El futuro tiene que seguir siendo igual, tengo que seguir trabajando. Entrenando. Por fin, voy a tener un inicio de temporada como el que llevo soñando mucho tiempo. Esta temporada empezará todo de nuevo pero con unas expectativas diferentes. Mi objetivo es seguir luchando, evolucionando. Lo que cambia es que lo afronto con la tranquilidad de tener el trabajo hecho.

¿Cómo le ha influido en estos años de espera el haber sido figura de los novilleros?

Me siento afortunado por haber pasado por ahí, de haber pisado todas esas ferias.

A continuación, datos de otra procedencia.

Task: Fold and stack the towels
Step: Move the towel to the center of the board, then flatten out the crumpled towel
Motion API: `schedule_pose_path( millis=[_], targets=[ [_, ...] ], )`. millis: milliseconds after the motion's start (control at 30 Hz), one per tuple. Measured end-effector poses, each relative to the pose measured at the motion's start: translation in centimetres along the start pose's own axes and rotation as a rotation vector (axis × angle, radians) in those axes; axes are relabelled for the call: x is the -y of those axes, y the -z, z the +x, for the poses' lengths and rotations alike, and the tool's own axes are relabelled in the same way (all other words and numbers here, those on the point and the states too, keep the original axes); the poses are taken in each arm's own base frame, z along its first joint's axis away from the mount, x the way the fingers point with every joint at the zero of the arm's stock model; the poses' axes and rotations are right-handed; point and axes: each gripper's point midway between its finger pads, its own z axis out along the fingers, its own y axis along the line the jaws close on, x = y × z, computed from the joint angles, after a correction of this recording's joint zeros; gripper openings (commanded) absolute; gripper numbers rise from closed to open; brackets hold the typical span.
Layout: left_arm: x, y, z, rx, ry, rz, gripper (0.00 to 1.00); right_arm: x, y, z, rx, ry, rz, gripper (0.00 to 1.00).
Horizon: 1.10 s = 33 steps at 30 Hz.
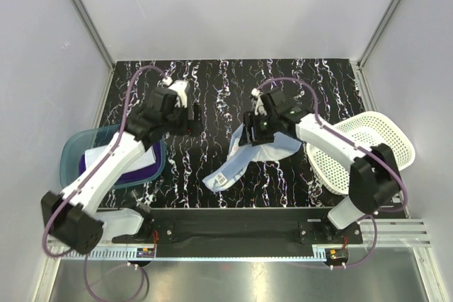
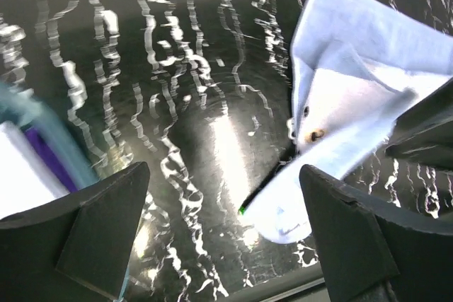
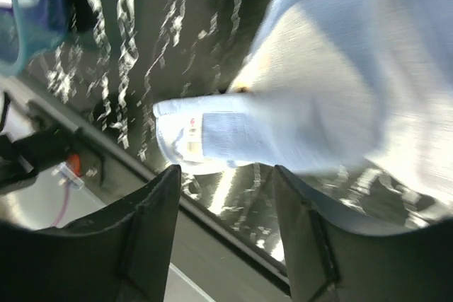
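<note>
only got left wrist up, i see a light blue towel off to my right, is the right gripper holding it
Observer: No. The right gripper has its fingers apart, and nothing of the light blue towel is pinched between them.
Operator: which corner has the tag
Observer: The white tag sits at the corner nearest the arm bases.
Operator: anything further right
Observer: A white perforated basket, just right of the towel.

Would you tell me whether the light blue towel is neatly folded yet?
Not yet: the light blue towel lies rumpled on the table, its tagged corner trailing out.
</note>
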Motion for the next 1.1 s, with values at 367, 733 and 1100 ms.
schedule_pose_path(
  millis=[367, 733, 1100],
  targets=[
    [6.5, -11.9, -3.6, -0.174, -0.082, 0.187, 0.74, 9.3, 6.0, -6.5, 0.233, -0.128, 0.321, 0.60],
    [10.9, -23.9, 0.2, -0.331, -0.154, 0.286, 0.56, 12.4, 7.3, -7.0, 0.253, -0.179, 0.381, 0.55],
    [10.5, -27.5, 2.1, -0.354, -0.158, 0.223, 0.56, 12.6, 6.8, -5.7, 0.246, -0.160, 0.357, 0.53]
  ],
)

Eso por mucho que quieras no se aprende, todo lo vivido me ha hecho ver las cosas de otra forma.

¿Qué pudo ocasionar ese largo parón?

Nunca se lo he querido achacar a nadie. Creo que es algo normal, que le pasa a muchos toreros. Se juntaron las circunstancias para que se frenara tanto. Cuando pasan estas cosas uno tiene que pensar en sí mismo. Aprender de todo eso. La forma en la que se puede evolucionar. Me ha hecho ser lo que soy a día de hoy. Lo conseguido en la Copa Chenel es pequeño peldaño de mi carrera.

¿Ha merecido la pena?

Para mí sí, mi actitud ha sido de estar muy entregado. Es una carrera muy bonita y al mismo momento muy dura. Toca aprovechar todas las oportunidades.